* **ACTIVITY**: Would you repeat every line of the material exactly?
------------------------
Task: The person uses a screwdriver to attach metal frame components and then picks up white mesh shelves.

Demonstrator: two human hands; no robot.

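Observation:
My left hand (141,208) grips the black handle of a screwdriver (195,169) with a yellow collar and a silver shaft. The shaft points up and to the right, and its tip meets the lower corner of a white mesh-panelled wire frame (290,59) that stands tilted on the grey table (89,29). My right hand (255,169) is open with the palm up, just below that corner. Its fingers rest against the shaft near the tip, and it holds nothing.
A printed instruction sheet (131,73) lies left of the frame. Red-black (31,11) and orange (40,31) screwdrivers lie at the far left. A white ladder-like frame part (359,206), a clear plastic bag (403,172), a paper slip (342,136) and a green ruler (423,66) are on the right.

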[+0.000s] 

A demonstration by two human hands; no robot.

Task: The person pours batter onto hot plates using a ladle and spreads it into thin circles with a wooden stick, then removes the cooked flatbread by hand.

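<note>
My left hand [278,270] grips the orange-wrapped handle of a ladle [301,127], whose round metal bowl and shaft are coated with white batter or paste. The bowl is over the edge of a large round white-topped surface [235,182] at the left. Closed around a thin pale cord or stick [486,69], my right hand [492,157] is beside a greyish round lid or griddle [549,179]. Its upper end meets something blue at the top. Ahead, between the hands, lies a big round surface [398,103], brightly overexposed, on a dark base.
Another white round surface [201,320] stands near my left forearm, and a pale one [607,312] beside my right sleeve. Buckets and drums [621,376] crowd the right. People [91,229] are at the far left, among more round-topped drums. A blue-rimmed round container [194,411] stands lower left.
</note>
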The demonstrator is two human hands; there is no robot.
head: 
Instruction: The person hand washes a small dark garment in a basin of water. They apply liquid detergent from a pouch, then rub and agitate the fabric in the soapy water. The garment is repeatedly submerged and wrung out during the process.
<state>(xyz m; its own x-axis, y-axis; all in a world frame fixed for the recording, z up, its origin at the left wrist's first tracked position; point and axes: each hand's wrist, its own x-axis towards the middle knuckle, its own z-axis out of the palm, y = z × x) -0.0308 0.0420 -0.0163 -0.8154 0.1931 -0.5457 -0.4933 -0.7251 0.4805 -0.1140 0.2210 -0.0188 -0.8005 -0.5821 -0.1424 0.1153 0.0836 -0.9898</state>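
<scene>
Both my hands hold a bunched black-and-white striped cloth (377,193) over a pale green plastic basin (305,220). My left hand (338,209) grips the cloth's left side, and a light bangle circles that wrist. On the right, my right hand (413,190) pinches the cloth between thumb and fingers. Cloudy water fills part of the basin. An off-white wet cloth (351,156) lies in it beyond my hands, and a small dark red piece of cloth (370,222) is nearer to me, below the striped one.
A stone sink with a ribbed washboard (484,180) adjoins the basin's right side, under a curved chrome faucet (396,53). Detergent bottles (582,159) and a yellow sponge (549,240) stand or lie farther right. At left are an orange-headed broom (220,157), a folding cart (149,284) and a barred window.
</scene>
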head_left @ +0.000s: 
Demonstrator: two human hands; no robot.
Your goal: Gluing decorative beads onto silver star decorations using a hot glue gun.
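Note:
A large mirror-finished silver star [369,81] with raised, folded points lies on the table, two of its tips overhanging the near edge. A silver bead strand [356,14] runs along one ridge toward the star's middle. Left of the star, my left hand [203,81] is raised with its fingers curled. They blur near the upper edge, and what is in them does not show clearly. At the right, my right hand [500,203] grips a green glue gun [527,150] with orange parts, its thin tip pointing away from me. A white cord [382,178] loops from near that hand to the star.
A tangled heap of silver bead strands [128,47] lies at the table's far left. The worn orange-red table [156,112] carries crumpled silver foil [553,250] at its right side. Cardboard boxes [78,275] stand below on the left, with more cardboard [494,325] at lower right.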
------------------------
* **PROBLEM SOLUTION**:
Task: The person uses a screwdriver to attach metal frame components and then picks up white mesh shelves.

Demonstrator: two human hands; no robot.

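Observation:
My left hand (141,208) grips the black handle of a screwdriver (195,169) with a yellow collar and a silver shaft. The shaft points up and to the right, and its tip meets the lower corner of a white mesh-panelled wire frame (290,59) that stands tilted on the grey table (89,29). My right hand (255,169) is open with the palm up, just below that corner. Its fingers rest against the shaft near the tip, and it holds nothing.
A printed instruction sheet (131,73) lies left of the frame. Red-black (31,11) and orange (40,31) screwdrivers lie at the far left. A white ladder-like frame part (359,206), a clear plastic bag (403,172), a paper slip (342,136) and a green ruler (423,66) are on the right.
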
[+0.000s] 

A demonstration by two human hands; no robot.

Task: The person pours batter onto hot plates using a ladle and spreads it into thin circles with a wooden stick, then removes the cooked flatbread by hand.

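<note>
My left hand [278,270] grips the orange-wrapped handle of a ladle [301,127], whose round metal bowl and shaft are coated with white batter or paste. The bowl is over the edge of a large round white-topped surface [235,182] at the left. Closed around a thin pale cord or stick [486,69], my right hand [492,157] is beside a greyish round lid or griddle [549,179]. Its upper end meets something blue at the top. Ahead, between the hands, lies a big round surface [398,103], brightly overexposed, on a dark base.
Another white round surface [201,320] stands near my left forearm, and a pale one [607,312] beside my right sleeve. Buckets and drums [621,376] crowd the right. People [91,229] are at the far left, among more round-topped drums. A blue-rimmed round container [194,411] stands lower left.
</note>
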The demonstrator is two human hands; there is no robot.
head: 
Instruction: The person hand washes a small dark garment in a basin of water. They apply liquid detergent from a pouch, then rub and agitate the fabric in the soapy water. The garment is repeatedly submerged and wrung out during the process.
<state>(xyz m; its own x-axis, y-axis; all in a world frame fixed for the recording, z up, its origin at the left wrist's first tracked position; point and axes: each hand's wrist, its own x-axis towards the middle knuckle, its own z-axis out of the palm, y = z × x) -0.0308 0.0420 -0.0163 -0.8154 0.1931 -0.5457 -0.4933 -0.7251 0.4805 -0.1140 0.2210 -0.0188 -0.8005 -0.5821 -0.1424 0.1153 0.0836 -0.9898</state>
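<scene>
Both my hands hold a bunched black-and-white striped cloth (377,193) over a pale green plastic basin (305,220). My left hand (338,209) grips the cloth's left side, and a light bangle circles that wrist. On the right, my right hand (413,190) pinches the cloth between thumb and fingers. Cloudy water fills part of the basin. An off-white wet cloth (351,156) lies in it beyond my hands, and a small dark red piece of cloth (370,222) is nearer to me, below the striped one.
A stone sink with a ribbed washboard (484,180) adjoins the basin's right side, under a curved chrome faucet (396,53). Detergent bottles (582,159) and a yellow sponge (549,240) stand or lie farther right. At left are an orange-headed broom (220,157), a folding cart (149,284) and a barred window.
</scene>
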head_left @ +0.000s: 
Demonstrator: two human hands; no robot.
Your goal: Gluing decorative beads onto silver star decorations using a hot glue gun.
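Note:
A large mirror-finished silver star [369,81] with raised, folded points lies on the table, two of its tips overhanging the near edge. A silver bead strand [356,14] runs along one ridge toward the star's middle. Left of the star, my left hand [203,81] is raised with its fingers curled. They blur near the upper edge, and what is in them does not show clearly. At the right, my right hand [500,203] grips a green glue gun [527,150] with orange parts, its thin tip pointing away from me. A white cord [382,178] loops from near that hand to the star.
A tangled heap of silver bead strands [128,47] lies at the table's far left. The worn orange-red table [156,112] carries crumpled silver foil [553,250] at its right side. Cardboard boxes [78,275] stand below on the left, with more cardboard [494,325] at lower right.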

Nothing further is required by the exercise.